* [What you need to do]: Look through the lines below and extract each one that contains "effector".

* [Input records]:

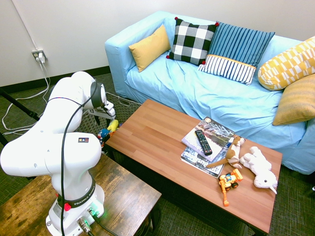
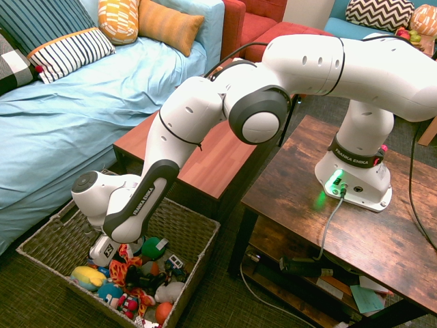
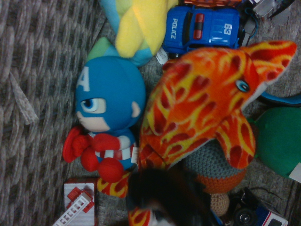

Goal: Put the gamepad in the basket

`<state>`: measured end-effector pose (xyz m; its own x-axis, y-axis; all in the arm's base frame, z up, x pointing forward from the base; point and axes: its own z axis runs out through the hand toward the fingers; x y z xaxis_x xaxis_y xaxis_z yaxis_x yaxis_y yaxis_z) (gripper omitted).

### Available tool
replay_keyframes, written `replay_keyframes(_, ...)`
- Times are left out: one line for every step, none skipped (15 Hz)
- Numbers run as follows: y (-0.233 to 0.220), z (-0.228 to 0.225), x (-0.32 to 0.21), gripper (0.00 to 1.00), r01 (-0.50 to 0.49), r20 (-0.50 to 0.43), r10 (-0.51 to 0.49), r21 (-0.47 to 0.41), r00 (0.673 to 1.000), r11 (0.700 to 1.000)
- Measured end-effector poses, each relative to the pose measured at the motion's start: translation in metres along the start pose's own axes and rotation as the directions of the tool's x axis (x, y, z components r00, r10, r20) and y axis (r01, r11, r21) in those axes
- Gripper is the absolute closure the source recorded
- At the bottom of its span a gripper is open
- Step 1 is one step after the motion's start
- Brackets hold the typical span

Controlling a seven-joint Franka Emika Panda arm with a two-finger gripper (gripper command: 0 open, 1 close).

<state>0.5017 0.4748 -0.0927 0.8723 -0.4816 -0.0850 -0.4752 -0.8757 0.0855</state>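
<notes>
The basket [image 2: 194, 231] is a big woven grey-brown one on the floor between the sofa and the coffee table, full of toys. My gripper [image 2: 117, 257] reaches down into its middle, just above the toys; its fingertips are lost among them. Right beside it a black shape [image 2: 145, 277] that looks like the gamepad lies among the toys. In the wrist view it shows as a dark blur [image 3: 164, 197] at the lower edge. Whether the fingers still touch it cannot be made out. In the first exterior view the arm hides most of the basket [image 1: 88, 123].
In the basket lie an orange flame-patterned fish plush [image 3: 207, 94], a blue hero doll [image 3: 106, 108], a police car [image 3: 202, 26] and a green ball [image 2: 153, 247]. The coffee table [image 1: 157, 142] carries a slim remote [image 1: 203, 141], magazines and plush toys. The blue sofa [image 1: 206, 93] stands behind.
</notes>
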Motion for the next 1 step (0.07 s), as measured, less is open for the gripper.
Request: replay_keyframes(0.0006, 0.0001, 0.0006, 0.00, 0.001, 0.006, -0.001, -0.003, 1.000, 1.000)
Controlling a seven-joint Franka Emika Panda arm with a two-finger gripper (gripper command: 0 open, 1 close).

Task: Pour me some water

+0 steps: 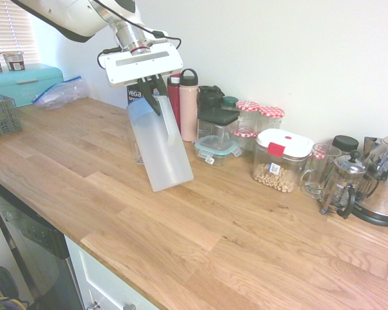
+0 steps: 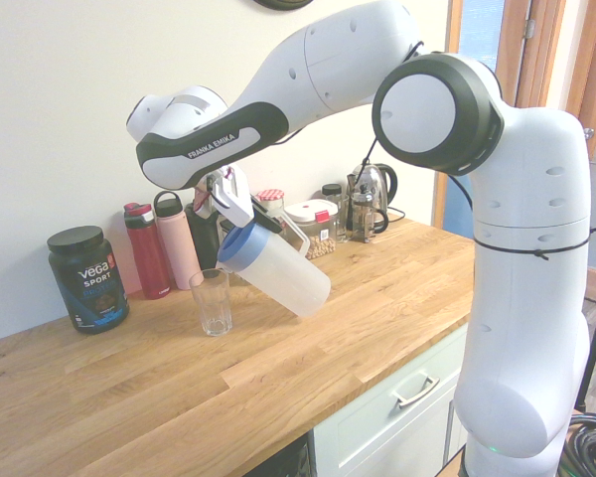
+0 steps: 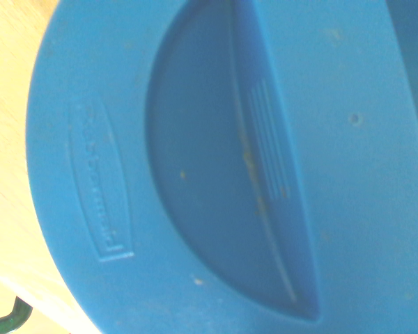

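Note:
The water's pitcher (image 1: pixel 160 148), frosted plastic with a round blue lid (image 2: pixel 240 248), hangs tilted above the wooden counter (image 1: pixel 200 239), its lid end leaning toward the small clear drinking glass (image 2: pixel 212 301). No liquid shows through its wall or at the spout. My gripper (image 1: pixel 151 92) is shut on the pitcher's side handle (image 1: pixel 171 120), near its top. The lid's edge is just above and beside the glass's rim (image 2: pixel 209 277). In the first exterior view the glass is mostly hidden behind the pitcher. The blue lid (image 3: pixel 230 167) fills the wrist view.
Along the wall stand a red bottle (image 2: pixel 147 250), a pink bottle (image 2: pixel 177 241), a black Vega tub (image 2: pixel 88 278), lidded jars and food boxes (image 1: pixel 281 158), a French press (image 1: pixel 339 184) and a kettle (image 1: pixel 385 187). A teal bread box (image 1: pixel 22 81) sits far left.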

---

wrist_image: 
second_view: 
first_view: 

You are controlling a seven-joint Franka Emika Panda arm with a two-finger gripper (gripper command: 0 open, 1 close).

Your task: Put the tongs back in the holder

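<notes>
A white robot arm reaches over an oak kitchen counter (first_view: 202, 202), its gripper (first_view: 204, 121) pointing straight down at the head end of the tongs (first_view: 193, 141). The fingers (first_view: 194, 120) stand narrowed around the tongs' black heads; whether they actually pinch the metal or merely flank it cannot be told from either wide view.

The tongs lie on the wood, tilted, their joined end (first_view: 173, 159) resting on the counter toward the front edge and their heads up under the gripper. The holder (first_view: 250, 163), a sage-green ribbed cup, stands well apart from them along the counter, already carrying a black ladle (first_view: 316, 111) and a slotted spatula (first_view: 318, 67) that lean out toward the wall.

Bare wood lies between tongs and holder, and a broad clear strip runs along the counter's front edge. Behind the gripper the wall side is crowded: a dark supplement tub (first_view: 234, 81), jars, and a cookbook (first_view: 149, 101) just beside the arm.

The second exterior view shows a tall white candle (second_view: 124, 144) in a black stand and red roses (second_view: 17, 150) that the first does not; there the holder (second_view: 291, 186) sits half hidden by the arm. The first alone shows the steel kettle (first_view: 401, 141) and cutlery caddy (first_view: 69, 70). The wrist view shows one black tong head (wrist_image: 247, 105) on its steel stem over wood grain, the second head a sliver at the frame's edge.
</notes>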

* [Solved problem]:
`<state>`: measured end-effector pose (xyz m; its own x-axis, y-axis; all in the arm's base frame, z up, x pointing forward from the base; point and axes: its own z axis runs out through the hand toward the fingers; x y z xaxis_x xaxis_y xaxis_z yaxis_x yaxis_y yaxis_z) (gripper omitted).
- Measured end-effector poses, each relative to the pose measured at the motion's start: translation in metres along the start pose's own axes and rotation as the directions of the tool's x axis (x, y, z components r00, r10, r20) and y axis (r01, r11, r21) in those axes

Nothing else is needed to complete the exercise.